**EXERCISE REQUIREMENTS:** Please return only the lines from the one holding "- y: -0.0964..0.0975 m" through the one holding "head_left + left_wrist", exactly as they appear in the records below, both ends included.

-------- DATA EXCERPTS

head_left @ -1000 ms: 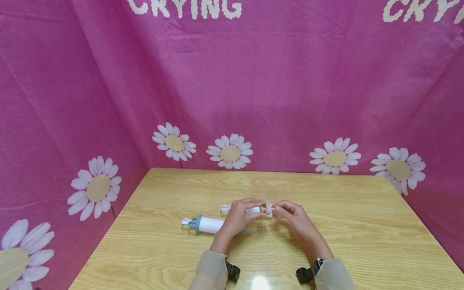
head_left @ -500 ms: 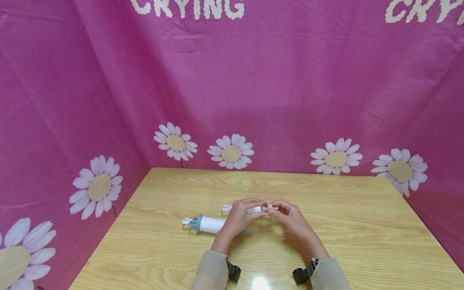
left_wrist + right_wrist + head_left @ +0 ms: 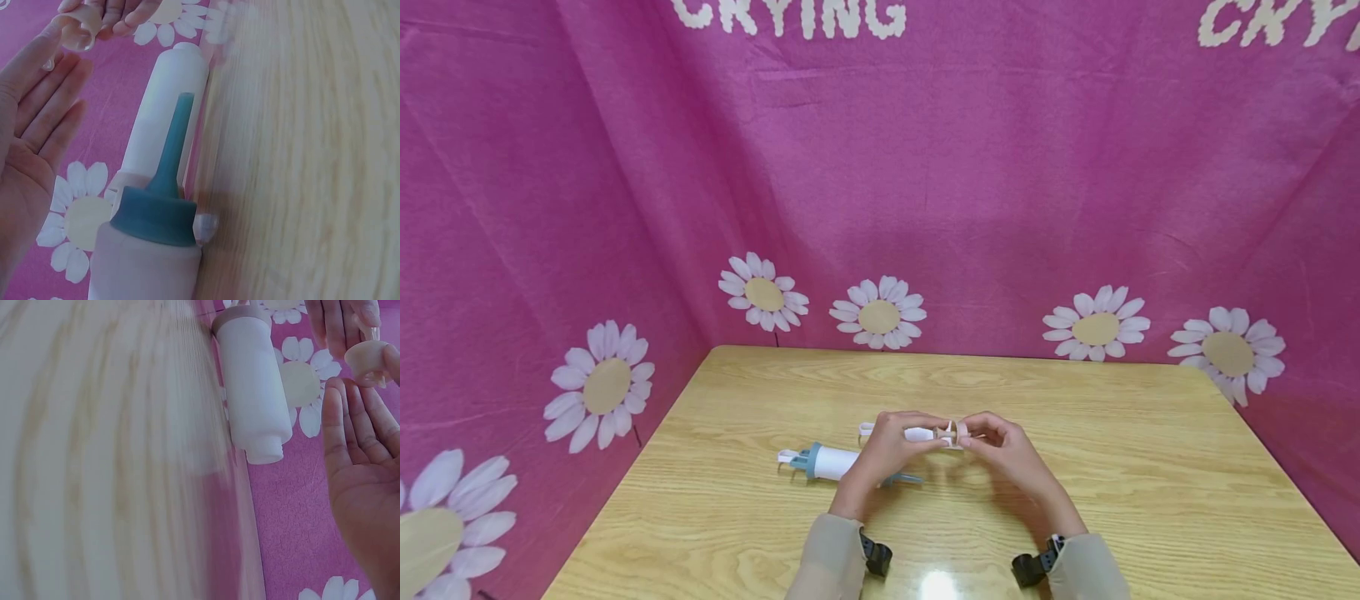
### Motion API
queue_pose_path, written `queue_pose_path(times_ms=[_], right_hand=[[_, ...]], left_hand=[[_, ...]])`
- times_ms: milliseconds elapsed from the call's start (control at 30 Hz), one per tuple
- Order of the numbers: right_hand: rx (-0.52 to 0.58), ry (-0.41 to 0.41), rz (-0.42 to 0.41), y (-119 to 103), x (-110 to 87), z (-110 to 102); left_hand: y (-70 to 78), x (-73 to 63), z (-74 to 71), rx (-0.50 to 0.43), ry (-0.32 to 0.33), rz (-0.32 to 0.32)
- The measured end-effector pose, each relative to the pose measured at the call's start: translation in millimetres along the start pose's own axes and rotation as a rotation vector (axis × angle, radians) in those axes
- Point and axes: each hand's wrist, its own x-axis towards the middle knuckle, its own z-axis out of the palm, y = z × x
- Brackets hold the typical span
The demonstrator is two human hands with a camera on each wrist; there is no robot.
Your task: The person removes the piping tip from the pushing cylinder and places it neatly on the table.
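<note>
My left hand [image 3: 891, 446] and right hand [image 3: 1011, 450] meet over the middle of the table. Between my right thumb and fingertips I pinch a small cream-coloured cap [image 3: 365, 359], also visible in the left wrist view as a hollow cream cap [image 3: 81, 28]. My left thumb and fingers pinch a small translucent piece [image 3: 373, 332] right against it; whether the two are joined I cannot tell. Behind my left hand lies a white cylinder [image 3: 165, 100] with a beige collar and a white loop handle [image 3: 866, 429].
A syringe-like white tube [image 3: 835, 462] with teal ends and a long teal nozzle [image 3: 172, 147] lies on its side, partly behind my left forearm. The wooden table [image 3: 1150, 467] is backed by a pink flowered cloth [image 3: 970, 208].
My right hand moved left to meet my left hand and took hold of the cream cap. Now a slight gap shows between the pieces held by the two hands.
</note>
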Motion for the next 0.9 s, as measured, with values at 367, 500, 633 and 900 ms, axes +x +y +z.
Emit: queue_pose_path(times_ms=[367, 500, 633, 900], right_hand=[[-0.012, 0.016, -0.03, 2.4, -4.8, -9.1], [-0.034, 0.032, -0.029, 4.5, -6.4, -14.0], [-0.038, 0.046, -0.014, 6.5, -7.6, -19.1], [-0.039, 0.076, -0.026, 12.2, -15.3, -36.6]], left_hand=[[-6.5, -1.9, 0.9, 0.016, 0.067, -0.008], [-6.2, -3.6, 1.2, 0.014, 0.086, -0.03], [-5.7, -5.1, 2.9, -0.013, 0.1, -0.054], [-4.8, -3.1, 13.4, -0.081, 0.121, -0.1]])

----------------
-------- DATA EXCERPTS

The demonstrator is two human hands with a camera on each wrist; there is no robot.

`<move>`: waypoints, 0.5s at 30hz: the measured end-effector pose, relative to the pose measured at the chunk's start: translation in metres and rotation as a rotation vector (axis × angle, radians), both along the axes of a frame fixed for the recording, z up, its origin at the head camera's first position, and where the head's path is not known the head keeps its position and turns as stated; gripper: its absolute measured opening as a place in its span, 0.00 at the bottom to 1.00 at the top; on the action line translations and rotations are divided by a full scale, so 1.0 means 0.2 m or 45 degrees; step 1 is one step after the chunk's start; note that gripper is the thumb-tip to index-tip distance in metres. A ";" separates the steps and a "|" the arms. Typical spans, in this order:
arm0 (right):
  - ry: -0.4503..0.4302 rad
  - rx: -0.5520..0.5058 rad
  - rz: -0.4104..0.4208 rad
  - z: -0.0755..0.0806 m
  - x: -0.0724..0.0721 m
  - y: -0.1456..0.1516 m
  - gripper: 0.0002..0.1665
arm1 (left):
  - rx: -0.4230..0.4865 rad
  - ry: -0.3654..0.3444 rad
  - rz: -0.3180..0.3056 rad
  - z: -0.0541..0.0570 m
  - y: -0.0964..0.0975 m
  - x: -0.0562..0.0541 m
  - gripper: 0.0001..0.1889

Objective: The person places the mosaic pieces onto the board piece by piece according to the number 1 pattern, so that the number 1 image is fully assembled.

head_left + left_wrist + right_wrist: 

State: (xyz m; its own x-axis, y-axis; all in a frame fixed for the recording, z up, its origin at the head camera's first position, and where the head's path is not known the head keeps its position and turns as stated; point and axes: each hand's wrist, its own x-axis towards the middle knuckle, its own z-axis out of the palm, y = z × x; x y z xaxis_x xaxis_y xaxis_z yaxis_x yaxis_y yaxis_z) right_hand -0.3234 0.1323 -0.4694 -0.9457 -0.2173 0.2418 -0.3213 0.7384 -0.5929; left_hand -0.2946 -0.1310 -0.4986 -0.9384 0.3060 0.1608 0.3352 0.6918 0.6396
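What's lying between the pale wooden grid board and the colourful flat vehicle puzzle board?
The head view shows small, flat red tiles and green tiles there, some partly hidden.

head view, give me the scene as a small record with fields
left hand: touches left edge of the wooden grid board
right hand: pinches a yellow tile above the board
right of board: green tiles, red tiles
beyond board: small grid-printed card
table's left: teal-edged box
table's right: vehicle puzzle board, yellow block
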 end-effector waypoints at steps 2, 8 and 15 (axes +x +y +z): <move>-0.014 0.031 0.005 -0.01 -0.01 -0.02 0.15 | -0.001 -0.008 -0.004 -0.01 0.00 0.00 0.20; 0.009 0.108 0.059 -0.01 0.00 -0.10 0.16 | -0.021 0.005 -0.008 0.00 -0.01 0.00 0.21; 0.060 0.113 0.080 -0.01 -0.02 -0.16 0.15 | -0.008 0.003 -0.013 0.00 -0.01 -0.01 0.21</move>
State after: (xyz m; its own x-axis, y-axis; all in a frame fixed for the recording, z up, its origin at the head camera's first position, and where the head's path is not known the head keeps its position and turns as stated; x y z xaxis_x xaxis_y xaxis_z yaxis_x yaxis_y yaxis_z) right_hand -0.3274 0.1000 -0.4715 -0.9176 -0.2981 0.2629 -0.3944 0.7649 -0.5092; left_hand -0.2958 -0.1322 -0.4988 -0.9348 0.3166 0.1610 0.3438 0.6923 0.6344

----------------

**RESULT BELOW:**
  - y: -0.0964..0.0975 m
  - x: -0.0562..0.0541 m
  - gripper: 0.0001..0.1889

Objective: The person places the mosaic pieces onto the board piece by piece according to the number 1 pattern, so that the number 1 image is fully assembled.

head_left + left_wrist + right_wrist: 

This output is finished.